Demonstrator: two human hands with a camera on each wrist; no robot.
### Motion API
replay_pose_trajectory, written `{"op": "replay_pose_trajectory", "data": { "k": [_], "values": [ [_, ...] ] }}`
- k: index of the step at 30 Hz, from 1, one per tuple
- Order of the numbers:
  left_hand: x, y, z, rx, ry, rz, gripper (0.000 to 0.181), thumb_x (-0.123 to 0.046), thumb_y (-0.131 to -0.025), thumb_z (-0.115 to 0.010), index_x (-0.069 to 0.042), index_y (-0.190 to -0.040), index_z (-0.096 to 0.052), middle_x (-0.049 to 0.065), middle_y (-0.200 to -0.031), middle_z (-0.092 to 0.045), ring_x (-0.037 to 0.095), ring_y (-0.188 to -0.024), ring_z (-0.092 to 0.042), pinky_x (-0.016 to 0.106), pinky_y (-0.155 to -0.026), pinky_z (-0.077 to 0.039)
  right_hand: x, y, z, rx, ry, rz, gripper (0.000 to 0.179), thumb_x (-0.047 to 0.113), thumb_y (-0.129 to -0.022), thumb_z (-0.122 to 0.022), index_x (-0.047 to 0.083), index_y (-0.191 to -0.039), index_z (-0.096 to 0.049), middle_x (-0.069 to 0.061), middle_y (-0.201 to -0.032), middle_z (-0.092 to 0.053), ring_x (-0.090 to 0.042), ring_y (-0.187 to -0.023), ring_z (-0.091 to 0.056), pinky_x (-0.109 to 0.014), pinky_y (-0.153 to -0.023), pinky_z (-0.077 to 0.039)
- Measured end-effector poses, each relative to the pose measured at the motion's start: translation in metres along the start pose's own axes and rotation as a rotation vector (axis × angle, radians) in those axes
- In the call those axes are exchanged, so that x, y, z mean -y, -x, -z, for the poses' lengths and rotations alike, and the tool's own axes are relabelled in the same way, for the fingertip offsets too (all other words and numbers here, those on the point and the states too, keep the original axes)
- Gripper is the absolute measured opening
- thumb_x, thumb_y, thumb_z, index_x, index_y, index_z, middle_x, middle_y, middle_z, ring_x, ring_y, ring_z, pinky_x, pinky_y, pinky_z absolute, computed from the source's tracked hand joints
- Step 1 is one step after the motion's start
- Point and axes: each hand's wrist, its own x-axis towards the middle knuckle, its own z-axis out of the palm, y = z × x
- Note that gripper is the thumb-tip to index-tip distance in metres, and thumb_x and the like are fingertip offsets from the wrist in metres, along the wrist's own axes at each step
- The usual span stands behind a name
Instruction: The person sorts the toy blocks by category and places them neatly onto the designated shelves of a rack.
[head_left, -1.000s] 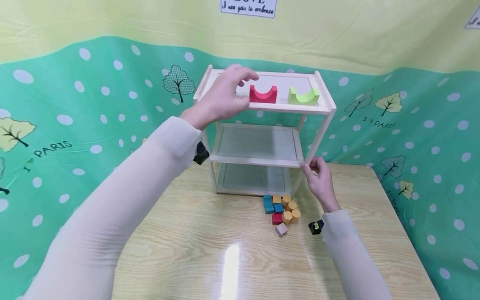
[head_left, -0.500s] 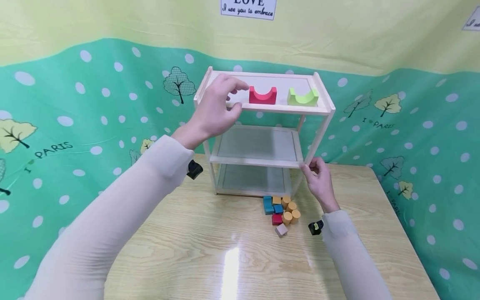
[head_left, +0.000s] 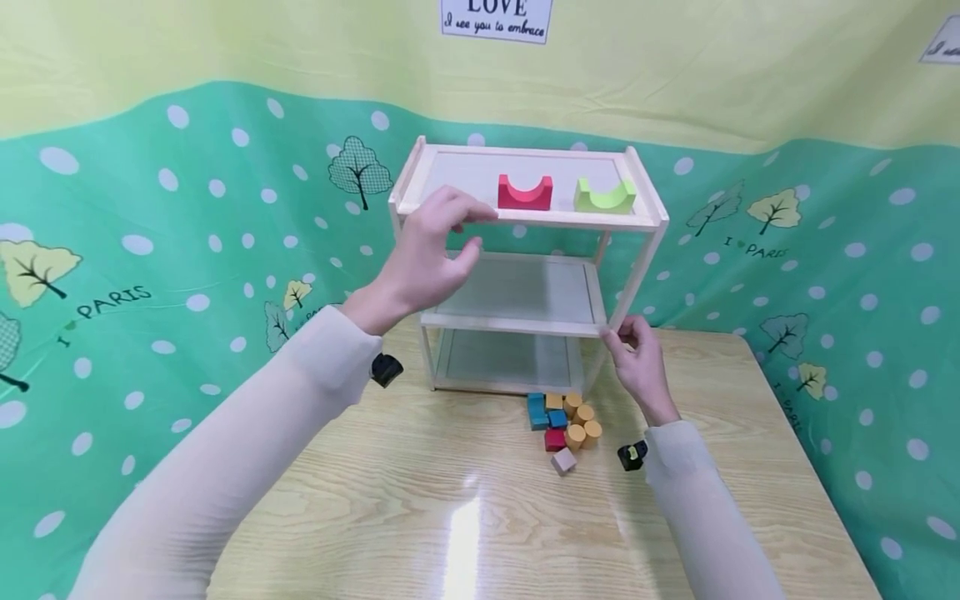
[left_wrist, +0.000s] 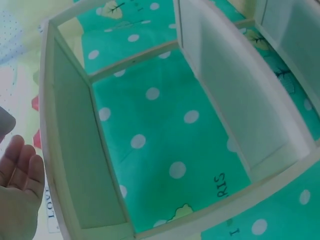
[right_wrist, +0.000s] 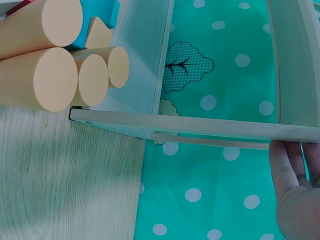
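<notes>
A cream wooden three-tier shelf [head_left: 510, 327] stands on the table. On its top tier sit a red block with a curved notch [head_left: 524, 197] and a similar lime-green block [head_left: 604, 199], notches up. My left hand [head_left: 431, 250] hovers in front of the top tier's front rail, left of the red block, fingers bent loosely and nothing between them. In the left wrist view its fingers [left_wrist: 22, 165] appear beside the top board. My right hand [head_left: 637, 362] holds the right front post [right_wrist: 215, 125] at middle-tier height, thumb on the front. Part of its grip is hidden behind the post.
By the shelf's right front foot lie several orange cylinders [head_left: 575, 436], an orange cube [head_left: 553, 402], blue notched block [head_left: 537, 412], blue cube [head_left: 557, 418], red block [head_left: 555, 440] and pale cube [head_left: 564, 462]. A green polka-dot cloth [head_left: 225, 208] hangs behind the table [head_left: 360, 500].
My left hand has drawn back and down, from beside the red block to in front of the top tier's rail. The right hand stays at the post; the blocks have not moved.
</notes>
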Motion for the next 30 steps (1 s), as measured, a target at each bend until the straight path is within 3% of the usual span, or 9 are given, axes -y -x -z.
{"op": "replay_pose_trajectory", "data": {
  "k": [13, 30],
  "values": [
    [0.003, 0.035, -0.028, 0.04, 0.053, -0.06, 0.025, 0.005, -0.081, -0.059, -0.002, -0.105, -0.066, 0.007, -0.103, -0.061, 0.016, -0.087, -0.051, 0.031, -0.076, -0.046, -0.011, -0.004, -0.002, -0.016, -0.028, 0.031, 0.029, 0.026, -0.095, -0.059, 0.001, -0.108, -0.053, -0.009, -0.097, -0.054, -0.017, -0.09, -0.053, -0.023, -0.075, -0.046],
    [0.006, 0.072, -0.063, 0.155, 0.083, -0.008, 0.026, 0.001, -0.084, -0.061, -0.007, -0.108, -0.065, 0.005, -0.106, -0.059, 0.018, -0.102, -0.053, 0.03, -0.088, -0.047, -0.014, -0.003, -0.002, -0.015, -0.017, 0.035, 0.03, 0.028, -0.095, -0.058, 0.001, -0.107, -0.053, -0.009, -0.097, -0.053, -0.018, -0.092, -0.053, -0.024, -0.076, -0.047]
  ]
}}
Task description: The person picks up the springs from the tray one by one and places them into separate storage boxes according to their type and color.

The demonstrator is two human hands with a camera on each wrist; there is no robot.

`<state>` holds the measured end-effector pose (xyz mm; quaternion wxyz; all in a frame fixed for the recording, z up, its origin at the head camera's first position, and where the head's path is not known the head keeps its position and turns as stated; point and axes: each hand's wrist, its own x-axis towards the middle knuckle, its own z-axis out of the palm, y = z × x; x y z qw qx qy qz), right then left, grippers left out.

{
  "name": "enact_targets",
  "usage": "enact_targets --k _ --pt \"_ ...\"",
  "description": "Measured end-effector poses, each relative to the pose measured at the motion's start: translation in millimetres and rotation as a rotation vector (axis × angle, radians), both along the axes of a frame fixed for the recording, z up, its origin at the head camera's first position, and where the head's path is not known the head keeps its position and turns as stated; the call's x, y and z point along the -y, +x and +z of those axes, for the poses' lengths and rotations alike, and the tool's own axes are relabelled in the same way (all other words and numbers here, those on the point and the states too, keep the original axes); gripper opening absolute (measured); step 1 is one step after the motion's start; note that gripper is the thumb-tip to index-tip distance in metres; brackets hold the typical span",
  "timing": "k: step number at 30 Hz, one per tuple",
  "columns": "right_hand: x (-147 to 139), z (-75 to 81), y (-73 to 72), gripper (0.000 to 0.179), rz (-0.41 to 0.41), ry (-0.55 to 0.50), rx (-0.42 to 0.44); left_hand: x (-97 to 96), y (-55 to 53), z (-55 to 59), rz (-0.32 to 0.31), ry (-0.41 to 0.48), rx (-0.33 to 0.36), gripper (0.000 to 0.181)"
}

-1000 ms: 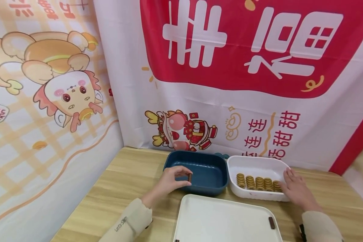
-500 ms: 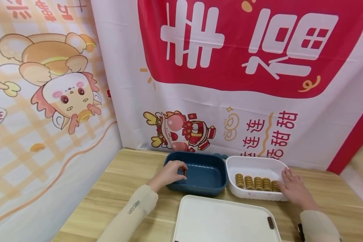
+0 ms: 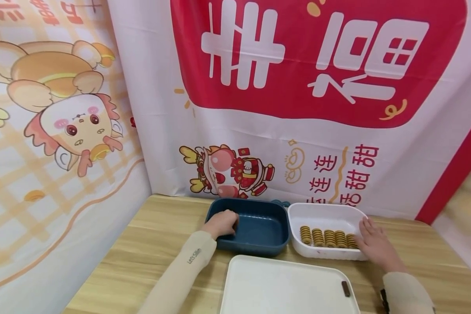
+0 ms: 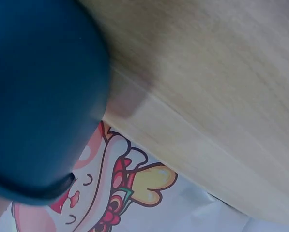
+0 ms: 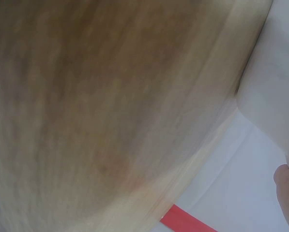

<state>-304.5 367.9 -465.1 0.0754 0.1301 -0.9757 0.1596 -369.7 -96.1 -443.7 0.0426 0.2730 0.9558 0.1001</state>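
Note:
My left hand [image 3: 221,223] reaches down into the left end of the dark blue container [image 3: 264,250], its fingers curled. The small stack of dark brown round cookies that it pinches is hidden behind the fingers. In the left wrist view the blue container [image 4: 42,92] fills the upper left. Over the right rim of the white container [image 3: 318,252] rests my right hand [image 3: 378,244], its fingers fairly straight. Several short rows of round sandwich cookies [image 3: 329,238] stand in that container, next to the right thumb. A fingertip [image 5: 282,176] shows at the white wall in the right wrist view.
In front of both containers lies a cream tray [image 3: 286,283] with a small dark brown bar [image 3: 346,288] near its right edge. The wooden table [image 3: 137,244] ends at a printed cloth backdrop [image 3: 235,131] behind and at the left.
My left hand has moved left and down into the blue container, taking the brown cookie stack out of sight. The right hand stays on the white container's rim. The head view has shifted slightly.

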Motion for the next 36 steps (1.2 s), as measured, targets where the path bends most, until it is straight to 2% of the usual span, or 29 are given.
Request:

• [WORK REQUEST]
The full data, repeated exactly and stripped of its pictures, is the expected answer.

• [FINAL ANSWER]
Demonstrator: two human hands with a camera on each wrist; no robot.
### Motion API
replay_pose_trajectory, written `{"op": "replay_pose_trajectory", "data": { "k": [_], "values": [ [_, ...] ] }}`
- k: index of the step at 30 Hz, from 1, one per tuple
- Order of the numbers:
  left_hand: x, y, z, rx, ry, rz, gripper (0.000 to 0.181), thumb_x (-0.123 to 0.046), thumb_y (-0.131 to -0.025), thumb_z (-0.115 to 0.010), index_x (-0.069 to 0.042), index_y (-0.190 to -0.040), index_z (-0.096 to 0.052), middle_x (-0.049 to 0.065), middle_y (-0.200 to -0.031), middle_z (-0.092 to 0.045), ring_x (-0.037 to 0.095), ring_y (-0.188 to -0.024), ring_z (-0.092 to 0.042), pinky_x (-0.016 to 0.106), pinky_y (-0.155 to -0.026), pinky_z (-0.077 to 0.039)
  right_hand: x, y, z, rx, ry, rz, gripper (0.000 to 0.179), thumb_x (-0.047 to 0.113), thumb_y (-0.129 to -0.022), thumb_z (-0.122 to 0.022), index_x (-0.047 to 0.083), index_y (-0.191 to -0.039), index_z (-0.096 to 0.049), middle_x (-0.069 to 0.061), middle_y (-0.201 to -0.032), middle_z (-0.092 to 0.053), ring_x (-0.090 to 0.042), ring_y (-0.187 to -0.023), ring_z (-0.091 to 0.056), pinky_x (-0.109 to 0.014), pinky_y (-0.153 to -0.023), pinky_z (-0.077 to 0.039)
- Measured end-effector poses, each relative to the pose measured at the motion's start: translation in metres along the start pose's own axes and rotation as a rotation vector (axis × angle, radians) in those axes
- In the call those axes are exchanged, so that x, y, z mean -y, -x, -z, for the poses' lengths and rotations alike, and the tool's own axes are relabelled in the same way, for the fingertip offsets too (all other words and numbers here, those on the point and the states too, keep the original axes)
- Gripper is the absolute measured opening
- thumb_x, thumb_y, thumb_z, index_x, index_y, index_z, middle_x, middle_y, middle_z, ring_x, ring_y, ring_z, pinky_x, pinky_y, pinky_z absolute, computed from the source's tracked hand joints
- Step 1 is one step after the motion's start
- Point and axes: each hand's wrist, its own x-axis towards the middle knuckle, its own z-axis out of the palm, y = z × x
- Note that gripper is the thumb-tip to index-tip distance in metres, and thumb_x and the like are fingertip offsets from the wrist in metres, along the wrist's own axes at each step
- The usual span stands behind a name
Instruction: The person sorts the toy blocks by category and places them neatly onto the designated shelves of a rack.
[head_left, -1.000s] 
[head_left, -0.500s] 
[head_left, +0.000s] 
[left_wrist, +0.000s] 
[right_wrist, +0.000s] 
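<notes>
A cream wooden three-tier shelf [head_left: 510, 327] stands on the table. On its top tier sit a red block with a curved notch [head_left: 524, 197] and a similar lime-green block [head_left: 604, 199], notches up. My left hand [head_left: 431, 250] hovers in front of the top tier's front rail, left of the red block, fingers bent loosely and nothing between them. In the left wrist view its fingers [left_wrist: 22, 165] appear beside the top board. My right hand [head_left: 637, 362] holds the right front post [right_wrist: 215, 125] at middle-tier height, thumb on the front. Part of its grip is hidden behind the post.
By the shelf's right front foot lie several orange cylinders [head_left: 575, 436], an orange cube [head_left: 553, 402], blue notched block [head_left: 537, 412], blue cube [head_left: 557, 418], red block [head_left: 555, 440] and pale cube [head_left: 564, 462]. A green polka-dot cloth [head_left: 225, 208] hangs behind the table [head_left: 360, 500].
My left hand has drawn back and down, from beside the red block to in front of the top tier's rail. The right hand stays at the post; the blocks have not moved.
</notes>
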Motion for the next 30 steps (1 s), as measured, a target at each bend until the straight path is within 3% of the usual span, or 9 are given, axes -y -x -z.
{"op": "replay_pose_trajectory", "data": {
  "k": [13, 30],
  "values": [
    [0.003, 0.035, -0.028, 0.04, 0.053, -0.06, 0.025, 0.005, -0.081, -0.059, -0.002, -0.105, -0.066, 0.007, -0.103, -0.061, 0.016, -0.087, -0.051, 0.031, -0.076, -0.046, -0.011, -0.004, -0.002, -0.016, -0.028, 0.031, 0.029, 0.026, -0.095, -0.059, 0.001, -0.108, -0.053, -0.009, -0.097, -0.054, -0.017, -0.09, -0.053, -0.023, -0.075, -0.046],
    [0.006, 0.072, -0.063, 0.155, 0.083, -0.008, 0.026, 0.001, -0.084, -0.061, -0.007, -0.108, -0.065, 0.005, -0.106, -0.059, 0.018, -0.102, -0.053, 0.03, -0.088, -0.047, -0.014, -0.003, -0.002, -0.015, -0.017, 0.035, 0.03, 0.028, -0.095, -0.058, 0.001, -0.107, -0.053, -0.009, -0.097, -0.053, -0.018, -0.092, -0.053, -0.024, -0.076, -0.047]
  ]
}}
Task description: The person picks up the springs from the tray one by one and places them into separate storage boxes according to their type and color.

The demonstrator is two human hands with a camera on each wrist; there is no robot.

`<state>` holds the measured end-effector pose (xyz mm; quaternion wxyz; all in a frame fixed for the recording, z up, its origin at the head camera's first position, and where the head's path is not known the head keeps its position and turns as stated; point and axes: each hand's wrist, its own x-axis towards the middle knuckle, its own z-axis out of the palm, y = z × x; x y z qw qx qy qz), right then left, grippers left out.

{
  "name": "enact_targets",
  "usage": "enact_targets --k _ --pt \"_ ...\"",
  "description": "Measured end-effector poses, each relative to the pose measured at the motion's start: translation in millimetres and rotation as a rotation vector (axis × angle, radians), both along the axes of a frame fixed for the recording, z up, its origin at the head camera's first position, and where the head's path is not known the head keeps its position and turns as stated; the call's x, y and z point along the -y, +x and +z of those axes, for the poses' lengths and rotations alike, and the tool's own axes are relabelled in the same way (all other words and numbers here, those on the point and the states too, keep the original axes); gripper opening absolute (measured); step 1 is one step after the motion's start; note that gripper is the thumb-tip to index-tip distance in metres; brackets hold the typical span",
  "timing": "k: step number at 30 Hz, one per tuple",
  "columns": "right_hand: x (-147 to 139), z (-75 to 81), y (-73 to 72), gripper (0.000 to 0.179), rz (-0.41 to 0.41), ry (-0.55 to 0.50), rx (-0.42 to 0.44); left_hand: x (-97 to 96), y (-55 to 53), z (-55 to 59), rz (-0.32 to 0.31), ry (-0.41 to 0.48), rx (-0.33 to 0.36), gripper (0.000 to 0.181)"
}

-1000 ms: 
-500 ms: 
+0 ms: 
+0 ms: 
+0 ms: 

<state>-304.5 367.9 -465.1 0.0754 0.1301 -0.9757 0.1596 -369.7 -96.1 -443.7 0.0426 0.2730 0.9558 0.1001</state>
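Note:
My left hand [image 3: 221,223] reaches down into the left end of the dark blue container [image 3: 264,250], its fingers curled. The small stack of dark brown round cookies that it pinches is hidden behind the fingers. In the left wrist view the blue container [image 4: 42,92] fills the upper left. Over the right rim of the white container [image 3: 318,252] rests my right hand [image 3: 378,244], its fingers fairly straight. Several short rows of round sandwich cookies [image 3: 329,238] stand in that container, next to the right thumb. A fingertip [image 5: 282,176] shows at the white wall in the right wrist view.
In front of both containers lies a cream tray [image 3: 286,283] with a small dark brown bar [image 3: 346,288] near its right edge. The wooden table [image 3: 137,244] ends at a printed cloth backdrop [image 3: 235,131] behind and at the left.
My left hand has moved left and down into the blue container, taking the brown cookie stack out of sight. The right hand stays on the white container's rim. The head view has shifted slightly.
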
Motion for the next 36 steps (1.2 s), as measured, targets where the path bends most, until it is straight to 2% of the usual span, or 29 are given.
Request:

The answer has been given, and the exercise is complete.